> [Description of the task] Reproduce, character for character, the lines below from the first through the one with "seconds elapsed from". Leave pictures out.

> [Given material]
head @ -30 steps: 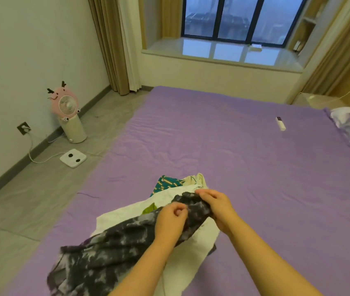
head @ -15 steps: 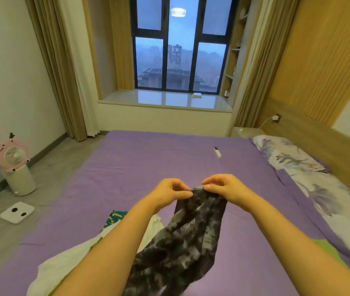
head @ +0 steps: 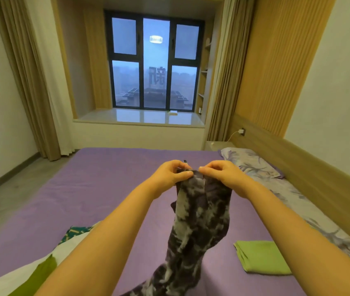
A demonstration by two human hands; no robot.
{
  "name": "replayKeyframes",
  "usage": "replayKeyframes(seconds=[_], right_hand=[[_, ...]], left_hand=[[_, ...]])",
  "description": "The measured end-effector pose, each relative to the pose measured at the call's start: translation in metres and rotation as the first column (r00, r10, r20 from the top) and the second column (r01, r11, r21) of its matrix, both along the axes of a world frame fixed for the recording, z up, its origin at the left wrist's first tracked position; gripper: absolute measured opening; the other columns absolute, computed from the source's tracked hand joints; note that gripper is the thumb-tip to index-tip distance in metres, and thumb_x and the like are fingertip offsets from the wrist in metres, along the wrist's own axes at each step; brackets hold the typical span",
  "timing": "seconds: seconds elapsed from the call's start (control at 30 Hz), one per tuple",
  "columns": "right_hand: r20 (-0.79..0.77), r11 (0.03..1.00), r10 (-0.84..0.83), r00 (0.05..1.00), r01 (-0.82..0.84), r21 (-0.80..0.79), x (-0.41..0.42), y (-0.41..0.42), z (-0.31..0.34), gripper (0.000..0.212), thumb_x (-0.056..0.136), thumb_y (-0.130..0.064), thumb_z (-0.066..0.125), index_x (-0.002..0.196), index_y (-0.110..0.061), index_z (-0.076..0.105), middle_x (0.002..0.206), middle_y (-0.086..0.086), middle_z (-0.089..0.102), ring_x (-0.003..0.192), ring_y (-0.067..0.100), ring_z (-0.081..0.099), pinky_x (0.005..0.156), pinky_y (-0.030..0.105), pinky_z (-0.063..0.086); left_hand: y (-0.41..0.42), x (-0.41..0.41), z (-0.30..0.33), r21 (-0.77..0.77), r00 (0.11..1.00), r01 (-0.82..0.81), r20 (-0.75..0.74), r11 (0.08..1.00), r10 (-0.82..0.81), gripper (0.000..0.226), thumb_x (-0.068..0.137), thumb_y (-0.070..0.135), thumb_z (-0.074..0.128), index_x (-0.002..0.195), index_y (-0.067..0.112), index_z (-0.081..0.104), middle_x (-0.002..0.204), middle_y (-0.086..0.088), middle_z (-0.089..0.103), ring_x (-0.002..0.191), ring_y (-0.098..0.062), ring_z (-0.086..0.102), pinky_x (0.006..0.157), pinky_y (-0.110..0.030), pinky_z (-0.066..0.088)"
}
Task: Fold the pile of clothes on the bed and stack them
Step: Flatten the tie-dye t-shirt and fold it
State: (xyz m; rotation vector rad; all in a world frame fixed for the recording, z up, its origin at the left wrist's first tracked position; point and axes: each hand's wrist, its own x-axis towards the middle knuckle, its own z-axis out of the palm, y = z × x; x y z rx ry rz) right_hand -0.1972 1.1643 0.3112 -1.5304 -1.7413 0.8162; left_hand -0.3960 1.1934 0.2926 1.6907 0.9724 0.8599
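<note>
A: How many hands were there?

B: Two, the left hand (head: 170, 174) and the right hand (head: 223, 175), both pinching the top edge of one black-and-white mottled garment (head: 199, 221).

A: And other clothes?

B: One folded green cloth (head: 261, 257) lay below and right of the right hand. Below and left of the left hand lay a pile: one white piece with green patches (head: 31, 274) and one teal patterned piece (head: 73, 232); anything more in it could not be told.

A: Anything else?

B: One floral pillow (head: 253, 165) just right of the right hand, one bed (head: 84, 189), one window (head: 154, 65) with six panes, and two curtains (head: 31, 82), one on each side.
</note>
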Motion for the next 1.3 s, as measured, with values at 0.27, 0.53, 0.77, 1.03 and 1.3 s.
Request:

> [Your solution]
head @ -30 steps: 
head @ -15 steps: 
head @ +0 steps: 
A demonstration by two human hands; no robot.
{
  "name": "replayKeyframes",
  "usage": "replayKeyframes(seconds=[_], right_hand=[[_, ...]], left_hand=[[_, ...]])",
  "description": "The measured end-effector pose, each relative to the pose measured at the call's start: translation in metres and rotation as the first column (r00, r10, r20 from the top) and the second column (r01, r11, r21) of its matrix, both along the axes of a world frame fixed for the recording, z up, its origin at the left wrist's first tracked position; gripper: absolute measured opening; the other columns absolute, computed from the source's tracked hand joints; note that gripper is the thumb-tip to index-tip distance in metres, and thumb_x and the like are fingertip offsets from the wrist in metres, along the wrist's own axes at each step; brackets hold the typical span",
  "timing": "seconds: seconds elapsed from the call's start (control at 30 Hz), one per tuple",

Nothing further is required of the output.